EXERCISE PROMPT —
Each line from the one containing "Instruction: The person" through the end of the entries below should be transcribed exactly, and no other line.

EXERCISE DATA —
○ ○ ○ ○ ○

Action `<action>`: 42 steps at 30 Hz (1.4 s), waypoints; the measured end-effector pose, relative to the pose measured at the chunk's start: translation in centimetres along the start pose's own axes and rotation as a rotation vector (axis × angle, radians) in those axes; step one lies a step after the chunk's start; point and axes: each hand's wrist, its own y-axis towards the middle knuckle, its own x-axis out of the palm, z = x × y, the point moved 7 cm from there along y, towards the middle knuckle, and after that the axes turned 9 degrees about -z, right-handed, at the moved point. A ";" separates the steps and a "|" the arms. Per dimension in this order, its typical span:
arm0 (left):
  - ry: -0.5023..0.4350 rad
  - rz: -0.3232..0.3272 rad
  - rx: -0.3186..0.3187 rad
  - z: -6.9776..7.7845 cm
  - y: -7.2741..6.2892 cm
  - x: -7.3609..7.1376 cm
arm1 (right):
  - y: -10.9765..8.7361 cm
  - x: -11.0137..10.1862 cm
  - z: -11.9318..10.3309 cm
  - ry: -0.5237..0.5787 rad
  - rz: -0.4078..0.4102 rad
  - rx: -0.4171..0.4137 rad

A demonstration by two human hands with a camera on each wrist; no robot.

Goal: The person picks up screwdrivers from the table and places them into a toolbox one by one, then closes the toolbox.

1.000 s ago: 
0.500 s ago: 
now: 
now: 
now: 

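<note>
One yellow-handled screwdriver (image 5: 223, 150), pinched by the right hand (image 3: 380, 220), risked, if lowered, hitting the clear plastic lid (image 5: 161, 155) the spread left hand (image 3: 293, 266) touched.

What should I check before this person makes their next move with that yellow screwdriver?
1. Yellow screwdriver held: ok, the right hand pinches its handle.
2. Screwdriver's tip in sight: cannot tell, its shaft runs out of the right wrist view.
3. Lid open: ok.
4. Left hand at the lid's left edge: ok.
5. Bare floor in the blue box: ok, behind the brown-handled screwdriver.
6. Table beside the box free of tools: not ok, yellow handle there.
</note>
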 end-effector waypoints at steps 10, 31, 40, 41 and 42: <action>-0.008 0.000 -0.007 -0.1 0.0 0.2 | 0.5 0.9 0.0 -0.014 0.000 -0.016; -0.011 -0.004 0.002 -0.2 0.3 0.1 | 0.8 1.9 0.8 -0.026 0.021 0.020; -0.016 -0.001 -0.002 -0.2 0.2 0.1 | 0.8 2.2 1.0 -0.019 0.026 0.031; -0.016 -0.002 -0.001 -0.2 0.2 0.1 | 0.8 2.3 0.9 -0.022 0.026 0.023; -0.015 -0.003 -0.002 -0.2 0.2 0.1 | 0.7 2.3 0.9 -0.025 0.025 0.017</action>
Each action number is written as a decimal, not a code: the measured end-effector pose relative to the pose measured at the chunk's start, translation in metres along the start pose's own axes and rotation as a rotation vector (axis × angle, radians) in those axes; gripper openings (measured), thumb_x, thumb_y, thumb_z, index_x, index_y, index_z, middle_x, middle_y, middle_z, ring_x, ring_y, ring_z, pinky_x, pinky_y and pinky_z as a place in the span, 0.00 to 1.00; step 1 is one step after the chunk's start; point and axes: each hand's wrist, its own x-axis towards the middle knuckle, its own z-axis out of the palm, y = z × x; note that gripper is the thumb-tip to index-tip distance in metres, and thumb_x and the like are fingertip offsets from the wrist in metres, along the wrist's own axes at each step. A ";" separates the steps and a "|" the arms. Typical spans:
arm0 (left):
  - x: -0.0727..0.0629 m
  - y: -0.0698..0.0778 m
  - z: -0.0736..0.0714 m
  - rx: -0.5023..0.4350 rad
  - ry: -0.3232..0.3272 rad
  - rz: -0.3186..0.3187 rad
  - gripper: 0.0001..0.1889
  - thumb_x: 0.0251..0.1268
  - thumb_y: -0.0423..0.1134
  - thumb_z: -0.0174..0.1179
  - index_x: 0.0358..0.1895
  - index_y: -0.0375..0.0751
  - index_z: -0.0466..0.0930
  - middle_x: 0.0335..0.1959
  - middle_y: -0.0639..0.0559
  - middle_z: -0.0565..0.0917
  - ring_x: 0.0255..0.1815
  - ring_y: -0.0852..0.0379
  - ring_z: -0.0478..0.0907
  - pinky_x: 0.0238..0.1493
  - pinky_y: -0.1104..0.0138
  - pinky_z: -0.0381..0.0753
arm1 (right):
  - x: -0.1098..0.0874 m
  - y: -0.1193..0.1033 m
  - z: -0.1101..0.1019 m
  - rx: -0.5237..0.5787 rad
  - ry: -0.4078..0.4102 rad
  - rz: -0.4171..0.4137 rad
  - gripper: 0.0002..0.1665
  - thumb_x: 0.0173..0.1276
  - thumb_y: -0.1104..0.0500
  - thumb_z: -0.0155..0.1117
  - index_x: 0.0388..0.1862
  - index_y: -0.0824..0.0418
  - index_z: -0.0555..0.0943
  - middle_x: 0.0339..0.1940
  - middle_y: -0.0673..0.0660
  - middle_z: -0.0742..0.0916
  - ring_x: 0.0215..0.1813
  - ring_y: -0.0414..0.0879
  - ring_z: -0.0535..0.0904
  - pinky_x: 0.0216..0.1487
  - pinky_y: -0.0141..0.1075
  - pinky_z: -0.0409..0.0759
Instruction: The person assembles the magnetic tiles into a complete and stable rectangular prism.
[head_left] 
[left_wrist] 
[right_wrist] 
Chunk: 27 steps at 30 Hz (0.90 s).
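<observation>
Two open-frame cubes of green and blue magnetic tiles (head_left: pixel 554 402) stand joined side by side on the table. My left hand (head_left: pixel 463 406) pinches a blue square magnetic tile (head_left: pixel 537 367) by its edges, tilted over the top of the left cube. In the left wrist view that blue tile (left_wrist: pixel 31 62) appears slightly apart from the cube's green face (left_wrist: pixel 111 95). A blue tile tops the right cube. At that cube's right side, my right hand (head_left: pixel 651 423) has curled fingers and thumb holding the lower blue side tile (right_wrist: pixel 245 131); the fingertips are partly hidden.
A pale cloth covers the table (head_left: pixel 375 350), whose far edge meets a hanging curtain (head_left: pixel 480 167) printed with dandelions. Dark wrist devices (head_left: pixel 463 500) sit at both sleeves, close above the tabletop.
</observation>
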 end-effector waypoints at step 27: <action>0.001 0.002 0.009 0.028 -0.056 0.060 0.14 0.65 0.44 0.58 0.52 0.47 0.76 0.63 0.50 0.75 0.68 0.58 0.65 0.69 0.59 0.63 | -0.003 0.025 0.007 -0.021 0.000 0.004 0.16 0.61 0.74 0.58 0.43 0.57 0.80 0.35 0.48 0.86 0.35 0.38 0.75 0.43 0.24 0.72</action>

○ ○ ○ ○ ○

EXERCISE RESPONSE —
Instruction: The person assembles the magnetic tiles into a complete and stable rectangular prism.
[head_left] 
[left_wrist] 
[right_wrist] 
Chunk: 27 steps at 30 Hz (0.90 s).
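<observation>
Two open-frame cubes of green and blue magnetic tiles (head_left: pixel 554 402) stand joined side by side on the table. My left hand (head_left: pixel 463 406) pinches a blue square magnetic tile (head_left: pixel 537 367) by its edges, tilted over the top of the left cube. In the left wrist view that blue tile (left_wrist: pixel 31 62) appears slightly apart from the cube's green face (left_wrist: pixel 111 95). A blue tile tops the right cube. At that cube's right side, my right hand (head_left: pixel 651 423) has curled fingers and thumb holding the lower blue side tile (right_wrist: pixel 245 131); the fingertips are partly hidden.
A pale cloth covers the table (head_left: pixel 375 350), whose far edge meets a hanging curtain (head_left: pixel 480 167) printed with dandelions. Dark wrist devices (head_left: pixel 463 500) sit at both sleeves, close above the tabletop.
</observation>
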 end-effector waypoints at step 27: <action>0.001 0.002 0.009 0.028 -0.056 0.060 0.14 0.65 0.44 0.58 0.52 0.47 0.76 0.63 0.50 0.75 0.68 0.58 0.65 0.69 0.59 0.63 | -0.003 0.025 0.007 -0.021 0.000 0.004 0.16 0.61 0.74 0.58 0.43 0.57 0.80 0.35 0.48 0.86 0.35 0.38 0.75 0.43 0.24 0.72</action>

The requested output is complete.